EXERCISE: Set down the data again word for word. Skip any pictures.

DATASET EXTRACT:
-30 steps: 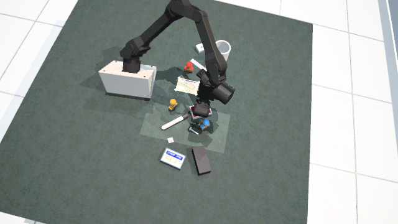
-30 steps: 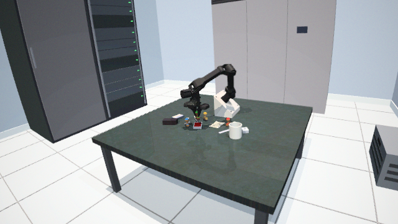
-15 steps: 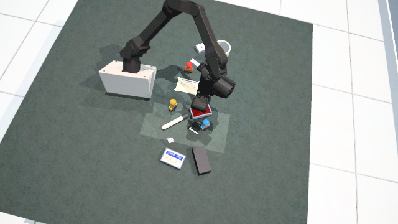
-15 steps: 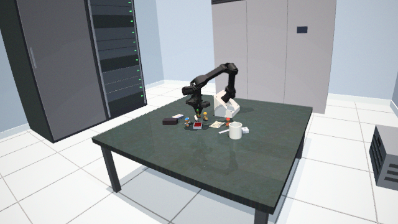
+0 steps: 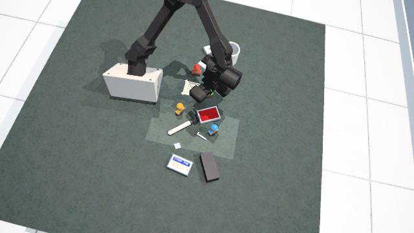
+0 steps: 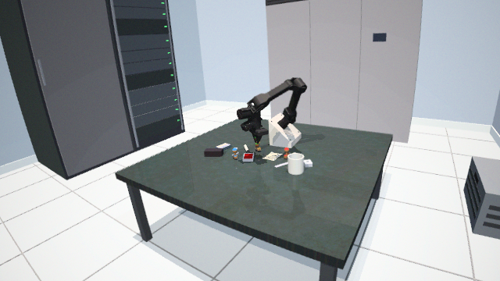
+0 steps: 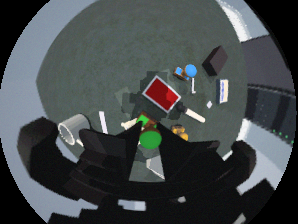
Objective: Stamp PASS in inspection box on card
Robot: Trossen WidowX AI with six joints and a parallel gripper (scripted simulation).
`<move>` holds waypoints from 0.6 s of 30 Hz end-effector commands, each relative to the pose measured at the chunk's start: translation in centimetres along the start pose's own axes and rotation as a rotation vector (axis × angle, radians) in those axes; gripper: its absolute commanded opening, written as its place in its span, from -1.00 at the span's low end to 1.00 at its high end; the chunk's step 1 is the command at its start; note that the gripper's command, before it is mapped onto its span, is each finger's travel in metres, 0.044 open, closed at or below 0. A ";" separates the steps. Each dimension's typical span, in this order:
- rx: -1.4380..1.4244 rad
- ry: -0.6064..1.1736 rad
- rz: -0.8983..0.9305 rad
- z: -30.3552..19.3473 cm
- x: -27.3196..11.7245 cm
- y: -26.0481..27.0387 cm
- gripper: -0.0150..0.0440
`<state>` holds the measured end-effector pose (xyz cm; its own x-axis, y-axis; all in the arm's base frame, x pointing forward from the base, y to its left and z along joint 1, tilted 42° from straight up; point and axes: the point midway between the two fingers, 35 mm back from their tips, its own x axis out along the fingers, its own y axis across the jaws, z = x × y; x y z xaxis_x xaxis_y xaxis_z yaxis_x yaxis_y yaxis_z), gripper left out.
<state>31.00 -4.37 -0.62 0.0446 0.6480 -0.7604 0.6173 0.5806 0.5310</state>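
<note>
A dark green, faintly mottled table (image 5: pixel 275 136) (image 6: pixel 219 191) stands on white floor tiles, tall grey cabinets behind it. Landmark: the shallow red ink pad in its pale rectangular tray (image 5: pixel 209 114) (image 6: pixel 248 157) (image 7: pixel 161 94). Just beside it, towards the white arm base (image 5: pixel 132 87) (image 6: pixel 278 137), the black parallel-jaw gripper (image 5: pixel 207 94) (image 6: pixel 257 141) (image 7: pixel 149 124) is closed on the green round-topped stamp (image 5: pixel 211 94) (image 6: pixel 257 145) (image 7: pixel 150 139), presumably the PASS one; its lettering can't be read.

The cream card (image 5: pixel 188 88) (image 6: pixel 273 156) (image 7: pixel 129 123) lies near the pad, partly hidden from above by the gripper. I'd judge the stamp inked and on its way to the card; next: line up over the box, square the face, press once, lift straight. Whether any print exists, I can't tell.

The red-topped stamp (image 5: pixel 196 69) (image 6: pixel 286 152) stands beyond the card from the pad, the yellow-topped one (image 5: pixel 179 109) (image 7: pixel 179 133) on the pad's base side; keep the fingers off both. Table edges are well apart from the pad.
</note>
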 end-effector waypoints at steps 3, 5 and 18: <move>0.186 0.010 0.002 -1.8 0.2 0.8 -0.49; 0.246 0.010 0.002 -2.4 0.2 1.0 -0.49; 0.636 0.013 -0.001 -5.9 0.4 2.1 -0.49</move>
<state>28.39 -0.80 2.14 0.0416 0.6493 -0.7594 0.9332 0.2462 0.2617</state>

REPLY:
-30 steps: 
-30 steps: 
-15 steps: 
-15 steps: 
+0 steps: 
+0 steps: 
+0 steps: 
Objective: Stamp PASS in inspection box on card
Robot: Trossen WidowX AI with six joints and a parallel gripper (scripted simulation).
`<move>` holds waypoints from 0.6 s of 30 Hz end-effector commands, each relative to the pose measured at the chunk's start: translation in centimetres along the start pose's own axes and rotation as a rotation vector (axis × angle, radians) in those axes; gripper: its absolute commanded opening, written as its place in its span, from -1.00 at the span's low end to 1.00 at its high end; the chunk's step 1 is the command at its start; note that the gripper's command, before it is mapped onto its span, is each finger's travel in metres, 0.044 open, closed at or below 0. A ";" separates the steps. Each dimension's typical span, in this order:
- rx: -1.4380..1.4244 rad
- ry: -0.6064..1.1736 rad
- rz: -0.8983..0.9305 rad
- z: -30.3552..19.3473 cm
- x: -27.3196..11.7245 cm
- y: -26.0481..27.0387 cm
- gripper: -0.0150..0.0440
`<state>` holds the measured end-effector pose (xyz cm; its own x-axis, y-axis; all in the arm's base frame, x pointing forward from the base, y to its left and z along joint 1, tilted 42° from straight up; point and axes: the point midway between the two fingers, 35 mm back from their tips, its own x axis out along the fingers, its own y axis across the jaws, z = x × y; x y z xaxis_x xaxis_y xaxis_z yaxis_x yaxis_y yaxis_z), gripper left out.
<state>31.00 -4.37 -0.62 0.0446 0.6480 -0.7604 0.6173 0.5806 0.5310</state>
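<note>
A dark green, faintly mottled table (image 5: pixel 275 136) (image 6: pixel 219 191) stands on white floor tiles, tall grey cabinets behind it. Landmark: the shallow red ink pad in its pale rectangular tray (image 5: pixel 209 114) (image 6: pixel 248 157) (image 7: pixel 161 94). Just beside it, towards the white arm base (image 5: pixel 132 87) (image 6: pixel 278 137), the black parallel-jaw gripper (image 5: pixel 207 94) (image 6: pixel 257 141) (image 7: pixel 149 124) is closed on the green round-topped stamp (image 5: pixel 211 94) (image 6: pixel 257 145) (image 7: pixel 150 139), presumably the PASS one; its lettering can't be read.

The cream card (image 5: pixel 188 88) (image 6: pixel 273 156) (image 7: pixel 129 123) lies near the pad, partly hidden from above by the gripper. I'd judge the stamp inked and on its way to the card; next: line up over the box, square the face, press once, lift straight. Whether any print exists, I can't tell.

The red-topped stamp (image 5: pixel 196 69) (image 6: pixel 286 152) stands beyond the card from the pad, the yellow-topped one (image 5: pixel 179 109) (image 7: pixel 179 133) on the pad's base side; keep the fingers off both. Table edges are well apart from the pad.
</note>
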 end-effector waypoints at steps 3, 5 and 18: <move>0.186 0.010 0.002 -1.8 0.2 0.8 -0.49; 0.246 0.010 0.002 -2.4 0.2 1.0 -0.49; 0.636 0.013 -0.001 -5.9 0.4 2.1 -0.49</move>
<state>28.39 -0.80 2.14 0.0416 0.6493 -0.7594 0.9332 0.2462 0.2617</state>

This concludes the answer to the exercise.